Northern America has the highest incidence of PCa due to a high frequency of screening and early diagnosis and high quality of cancer registry data, and the PCa mortality rates are also one of the lowest in the world (8.3 per 100,000 males), following Asia rates (3.8 per 100,000 males) [1]. In the US, the highest incidence is observed in the north and some regions of the southeast. Following a decrease in incidence rates in early 2010s related to changing screening recommendations, rates have increased in recent years. Moreover, incidence rates for advanced disease increased 4–6% per year in the last 5 years, leading to a slowdown in the decline in PCa mortality rates in the same period, following guideline recommendations against PSA screening [8]. Moreover, in the US, the risk of being diagnosed with PCa is 2-fold higher in Black or African American men who are also more likely to die from PCa than non-Black men [9].

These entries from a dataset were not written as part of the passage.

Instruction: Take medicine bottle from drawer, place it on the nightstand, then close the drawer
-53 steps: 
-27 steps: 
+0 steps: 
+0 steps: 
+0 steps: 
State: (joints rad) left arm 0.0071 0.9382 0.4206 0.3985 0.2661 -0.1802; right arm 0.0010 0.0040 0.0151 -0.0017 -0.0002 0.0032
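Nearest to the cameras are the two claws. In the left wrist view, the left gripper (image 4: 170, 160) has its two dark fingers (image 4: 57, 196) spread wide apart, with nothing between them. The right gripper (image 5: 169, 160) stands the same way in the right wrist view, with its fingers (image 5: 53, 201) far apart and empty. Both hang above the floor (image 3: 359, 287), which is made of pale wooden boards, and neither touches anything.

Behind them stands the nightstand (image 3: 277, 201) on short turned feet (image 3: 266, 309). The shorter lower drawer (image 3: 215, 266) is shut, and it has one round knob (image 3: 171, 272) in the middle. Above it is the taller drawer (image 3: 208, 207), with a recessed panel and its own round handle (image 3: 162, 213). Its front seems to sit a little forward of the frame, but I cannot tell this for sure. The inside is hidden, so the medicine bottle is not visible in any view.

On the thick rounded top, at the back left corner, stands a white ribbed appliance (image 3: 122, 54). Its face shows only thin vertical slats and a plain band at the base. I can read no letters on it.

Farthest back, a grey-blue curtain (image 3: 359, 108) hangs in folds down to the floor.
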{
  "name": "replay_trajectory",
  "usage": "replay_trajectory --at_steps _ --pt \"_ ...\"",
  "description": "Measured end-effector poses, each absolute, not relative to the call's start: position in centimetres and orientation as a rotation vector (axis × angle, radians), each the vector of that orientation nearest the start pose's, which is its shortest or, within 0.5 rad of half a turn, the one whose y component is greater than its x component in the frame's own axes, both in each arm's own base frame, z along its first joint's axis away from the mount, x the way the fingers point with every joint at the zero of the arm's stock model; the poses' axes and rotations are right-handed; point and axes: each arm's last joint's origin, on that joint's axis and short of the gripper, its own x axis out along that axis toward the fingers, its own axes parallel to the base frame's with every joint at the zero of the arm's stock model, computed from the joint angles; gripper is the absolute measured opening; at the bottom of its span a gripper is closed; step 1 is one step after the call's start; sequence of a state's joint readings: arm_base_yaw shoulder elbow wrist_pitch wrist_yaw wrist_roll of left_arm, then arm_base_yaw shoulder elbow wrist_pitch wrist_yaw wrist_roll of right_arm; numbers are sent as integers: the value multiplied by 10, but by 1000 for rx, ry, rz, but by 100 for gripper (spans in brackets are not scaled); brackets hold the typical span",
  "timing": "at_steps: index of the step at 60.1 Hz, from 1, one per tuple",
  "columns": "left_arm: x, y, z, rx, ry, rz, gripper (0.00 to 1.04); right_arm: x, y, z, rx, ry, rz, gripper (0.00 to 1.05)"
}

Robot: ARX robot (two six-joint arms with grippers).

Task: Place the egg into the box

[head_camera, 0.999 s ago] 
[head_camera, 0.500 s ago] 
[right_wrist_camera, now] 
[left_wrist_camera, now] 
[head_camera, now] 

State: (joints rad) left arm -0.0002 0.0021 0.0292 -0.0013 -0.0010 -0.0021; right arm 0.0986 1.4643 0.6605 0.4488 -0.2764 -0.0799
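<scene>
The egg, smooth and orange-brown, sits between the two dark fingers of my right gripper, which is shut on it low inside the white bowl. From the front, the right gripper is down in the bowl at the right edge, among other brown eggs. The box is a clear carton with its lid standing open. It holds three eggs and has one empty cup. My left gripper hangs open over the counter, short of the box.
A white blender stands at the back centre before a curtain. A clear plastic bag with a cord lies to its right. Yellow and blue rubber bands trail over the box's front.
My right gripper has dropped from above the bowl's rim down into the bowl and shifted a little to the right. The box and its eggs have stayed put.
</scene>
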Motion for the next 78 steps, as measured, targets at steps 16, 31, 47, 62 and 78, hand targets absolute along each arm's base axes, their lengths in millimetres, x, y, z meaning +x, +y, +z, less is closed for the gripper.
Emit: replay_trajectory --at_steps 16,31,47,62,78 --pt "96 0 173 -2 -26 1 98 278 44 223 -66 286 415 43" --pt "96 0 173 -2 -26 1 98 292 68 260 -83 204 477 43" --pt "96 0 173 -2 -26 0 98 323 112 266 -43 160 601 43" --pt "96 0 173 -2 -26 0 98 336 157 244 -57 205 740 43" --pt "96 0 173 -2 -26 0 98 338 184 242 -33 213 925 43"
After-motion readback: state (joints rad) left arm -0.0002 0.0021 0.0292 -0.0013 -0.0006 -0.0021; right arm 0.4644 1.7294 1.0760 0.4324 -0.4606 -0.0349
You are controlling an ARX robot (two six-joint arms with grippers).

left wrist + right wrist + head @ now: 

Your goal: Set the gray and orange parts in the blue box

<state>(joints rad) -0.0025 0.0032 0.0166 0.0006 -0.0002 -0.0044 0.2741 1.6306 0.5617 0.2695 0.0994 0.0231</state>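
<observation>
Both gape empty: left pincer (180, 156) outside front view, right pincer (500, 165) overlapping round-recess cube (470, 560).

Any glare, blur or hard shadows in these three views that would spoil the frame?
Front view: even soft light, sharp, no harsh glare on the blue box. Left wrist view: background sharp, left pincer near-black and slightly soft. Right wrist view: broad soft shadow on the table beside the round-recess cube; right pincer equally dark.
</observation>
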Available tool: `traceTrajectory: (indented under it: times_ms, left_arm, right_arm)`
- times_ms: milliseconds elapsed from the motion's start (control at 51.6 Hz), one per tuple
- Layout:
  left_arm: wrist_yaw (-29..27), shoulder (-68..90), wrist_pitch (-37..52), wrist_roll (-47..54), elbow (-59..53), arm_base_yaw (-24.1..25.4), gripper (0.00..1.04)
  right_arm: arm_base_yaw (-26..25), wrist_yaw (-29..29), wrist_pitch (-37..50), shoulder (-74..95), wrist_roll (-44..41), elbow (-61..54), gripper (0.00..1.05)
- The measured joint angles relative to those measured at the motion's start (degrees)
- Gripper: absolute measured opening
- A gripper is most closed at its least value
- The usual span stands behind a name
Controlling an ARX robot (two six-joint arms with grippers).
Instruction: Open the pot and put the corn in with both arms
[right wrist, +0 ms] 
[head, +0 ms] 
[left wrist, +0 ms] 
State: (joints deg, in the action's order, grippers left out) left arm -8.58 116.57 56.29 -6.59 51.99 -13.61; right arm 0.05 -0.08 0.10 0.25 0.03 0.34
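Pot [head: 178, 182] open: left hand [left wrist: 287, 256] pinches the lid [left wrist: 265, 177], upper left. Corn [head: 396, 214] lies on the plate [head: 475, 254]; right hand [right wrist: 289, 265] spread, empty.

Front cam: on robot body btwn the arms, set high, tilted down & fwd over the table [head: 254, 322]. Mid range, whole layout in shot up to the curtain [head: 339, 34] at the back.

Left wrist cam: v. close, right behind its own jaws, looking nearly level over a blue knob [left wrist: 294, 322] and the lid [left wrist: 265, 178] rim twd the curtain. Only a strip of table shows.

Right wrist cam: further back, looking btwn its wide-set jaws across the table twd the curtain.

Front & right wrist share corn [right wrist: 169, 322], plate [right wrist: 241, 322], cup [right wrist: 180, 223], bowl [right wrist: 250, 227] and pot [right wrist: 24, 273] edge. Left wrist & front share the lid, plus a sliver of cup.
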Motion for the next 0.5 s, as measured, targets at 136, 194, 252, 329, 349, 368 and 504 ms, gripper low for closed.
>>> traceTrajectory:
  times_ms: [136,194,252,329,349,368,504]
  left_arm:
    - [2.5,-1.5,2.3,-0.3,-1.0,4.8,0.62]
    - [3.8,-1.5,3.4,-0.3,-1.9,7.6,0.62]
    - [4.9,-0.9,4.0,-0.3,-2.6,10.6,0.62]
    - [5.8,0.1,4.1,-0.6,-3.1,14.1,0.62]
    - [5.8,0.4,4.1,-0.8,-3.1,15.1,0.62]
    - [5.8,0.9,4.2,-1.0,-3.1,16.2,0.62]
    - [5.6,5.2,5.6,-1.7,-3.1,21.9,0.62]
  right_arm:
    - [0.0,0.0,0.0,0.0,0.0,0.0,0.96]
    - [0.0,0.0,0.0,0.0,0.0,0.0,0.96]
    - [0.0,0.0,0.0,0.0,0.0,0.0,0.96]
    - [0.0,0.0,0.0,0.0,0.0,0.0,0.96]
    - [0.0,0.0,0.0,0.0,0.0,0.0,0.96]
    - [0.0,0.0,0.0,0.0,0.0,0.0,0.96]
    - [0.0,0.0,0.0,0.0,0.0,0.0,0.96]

3. Lattin America and the Caribbean

In Latin America and the Caribbean, PCa is the most common male cancer (58 per 100,000 males) and the most common cause of cancer death (13.9 per 100,000 males). One in fourteen men will develop PCa in their lifetime but the incidence rates vary between countries and the risk in some countries are among the highest in the world, such as those observed in Guadeloupe or Martinique, 19% (1 in 5 men) and 16.6% (1 in 6 men), respectively [1]. There are disparities within healthcare systems, especially between public and private systems which affect PCa outcomes, with the population with private coverage having the same early diagnosis rates as developed countries [10].

4. Europe

In Europe, the risk of being diagnosed with PCa before the age of 75 is 7.9% (1 in 13 men) and the highest PCa incidence rate in the world is found in Northern Europe, particularly Sweden (82.8 per 100,000 males) [1]. Geographic variation, differences in the prevalence of risk factors, diagnostic practices, screening programs, and the effectiveness of national cancer control plans may all contribute to the observed disparities in the continence [11].

5. Africa

Africa is the continent with the second lowest PCa incidence rates (30.3 per 100,000 males), but the highest PCa mortality rates (17.3 per 100,000 males) in the world. South Africa has the highest incidence rates (62.4 per 100,000 males), followed closely by Southern Africa (59.9 per 100,000 males) [1]. Furthermore, PCa cases have increased by 60% from 2002 to 2018; and while Northern and Southern Africa have a high prevalence, the highest PCa mortality is found in Eastern, Western and Central Africa. Ethnicity, population origin, and limited access to PSA testing and effective treatment play a relevant role in the numbers of PCa and PCa deaths in Africa.

6. Oceania

In Oceania, PCa is the most common cancer in men (71.9 per 100,000 males), but the continent is second highest in PCa mortality (11.5 per 100,000 males) [1]. A New Zealand study reported fluctuating PCa incidence over the last 20 years and a decline in PCa mortality rates [12]. An Australian study observed that age-standardized incidence rates for localized PCa follow the trends in PSA screening rates and there was a decrease in PCa incidence rate after 2008 and a decrease in PCa mortality rate [13]. As seen in other parts of the world, differences in treatment choices were identified between men diagnosed in private and public health services, which could not be explained by disease severity [14].

7. Asia

Asia is the largest continent of the world and contains over 60% of the world’s population, which explains its impact on the number of cancer cases, accounting for 30.3% of new PCa cases and 18.3% of new PCa deaths from the disease worldwide despite it having the lowest PCa incidence (12.6 per 100,000 males) and PCa mortality in the world (3.8 per 100,000 males) [1]. Asia comprises many different countries and has a high variation in PCa incidence and mortality rates, which reflects the lack of screening programs in many countries and the diversity in healthcare systems. PCa is the fifth most common cancer in Asian men and the seventh cause of mortality from cancer; however, it is the leading cancer in men in Japan, Lebanon, Kuwait and Israel [7].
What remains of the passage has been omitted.